Weave Networking Performance with the New Fast Data Path

By Bryan Boreham
November 13, 2015

Weave Net 1.2 delivers performance close to standard networking on today’s common x86 servers thanks to “fast data path”, a feature we previewed a few months ago. We’ll be doing additional testing on servers with newer 10G network...

Related posts

Docker Networking with No External Cluster Store: Announcing Weave 1.4 Plugin

How Weave built a cloud deployment for Scope using Kubernetes

Weave Scope gets your Docker containers under control

Weave Net 1.2 delivers performance close to standard networking on today’s common x86 servers thanks to “fast data path”, a feature we previewed a few months ago. We’ll be doing additional testing on servers with newer 10G network interface cards (NICs) that have additional hardware acceleration, and will publish that data shortly.

Weave fast data path just works

The most important thing to know about fast data path is that you don’t have to do anything enable this feature. If you have tried 1.2, you are probably using fast data path already. When we were considering the technical options for improving the performance of Weave Net, many of them implied limitations to the existing feature set, compromising such features as robust operation across the internet, firewall traversal, or IP multicast support. We didn’t want to force users to choose between a “fast” mode and a “features” mode when they set up a Weave network.

In any case where Weave can’t use fast data path between two hosts it will fall back to the slower packet forwarding approach used in prior releases. The selection of which forwarding approach to use is automatic, and made on a connection-by-connection basis. So a Weave network spanning two data centers might use fast data path within the data centers, but not for the more constrained network link between them.

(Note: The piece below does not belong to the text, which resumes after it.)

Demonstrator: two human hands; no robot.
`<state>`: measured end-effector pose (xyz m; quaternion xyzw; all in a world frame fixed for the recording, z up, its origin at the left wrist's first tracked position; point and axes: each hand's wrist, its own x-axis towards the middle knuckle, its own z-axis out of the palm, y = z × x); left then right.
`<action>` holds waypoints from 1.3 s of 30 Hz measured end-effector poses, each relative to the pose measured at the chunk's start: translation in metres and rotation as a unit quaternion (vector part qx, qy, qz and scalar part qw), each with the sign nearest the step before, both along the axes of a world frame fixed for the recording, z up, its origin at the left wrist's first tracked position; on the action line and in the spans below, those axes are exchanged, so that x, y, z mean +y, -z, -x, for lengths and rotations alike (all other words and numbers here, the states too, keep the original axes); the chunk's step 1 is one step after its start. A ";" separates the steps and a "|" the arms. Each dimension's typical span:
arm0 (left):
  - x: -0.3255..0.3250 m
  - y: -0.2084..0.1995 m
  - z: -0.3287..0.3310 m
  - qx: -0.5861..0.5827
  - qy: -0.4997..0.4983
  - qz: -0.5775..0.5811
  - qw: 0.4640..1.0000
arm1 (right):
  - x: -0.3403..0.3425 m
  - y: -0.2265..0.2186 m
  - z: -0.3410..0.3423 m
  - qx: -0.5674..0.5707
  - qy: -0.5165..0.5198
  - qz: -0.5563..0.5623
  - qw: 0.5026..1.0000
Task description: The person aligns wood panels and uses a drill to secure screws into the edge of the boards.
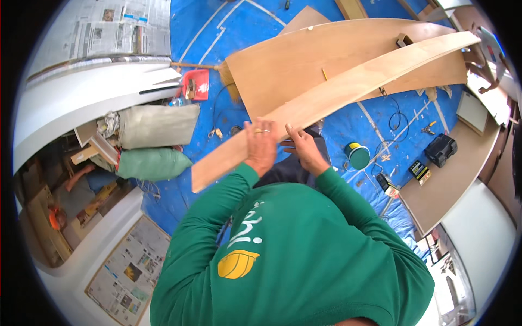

There is one Weave Net feature that, for the moment, won’t work with fast data path: encryption. So if you enable encryption with the --password option to weave launch (or use the WEAVE_PASSWORD environment variable), the performance characteristics will be similar to prior releases. We are investigating the options to resolve this, so if this is important we’d like to hear a bit more about your requirements: please get in touch!

How it works

Weave implements an overlay network between Docker hosts, so each packet is encapsulated in a tunnel header and sent to the destination host, where the header is removed. In previous releases, the Weave router added/removed the tunnel header. The Weave router is a user space process, so the packet has to follow a winding path in and out of the Linux kernel:

weave-net-encap1-1024x459.png

Fast data path uses the Linux kernel’s Open vSwitch datapath module, which allows the Weave router to tell the kernel how to process packets, rather than processing them itself:

weave-net-fdp1-1024x454.png

Fast data path reduces CPU overhead and latency because there are fewer copies of packet data and context switches. The packet goes straight from the user’s application to the kernel, which takes care of adding the VXLAN header (the NIC does this if it offers VXLAN acceleration). VXLAN is an IETF standard UDP-based tunneling protocol, so you can use common networking tools like Wireshark to inspect the tunneled packets.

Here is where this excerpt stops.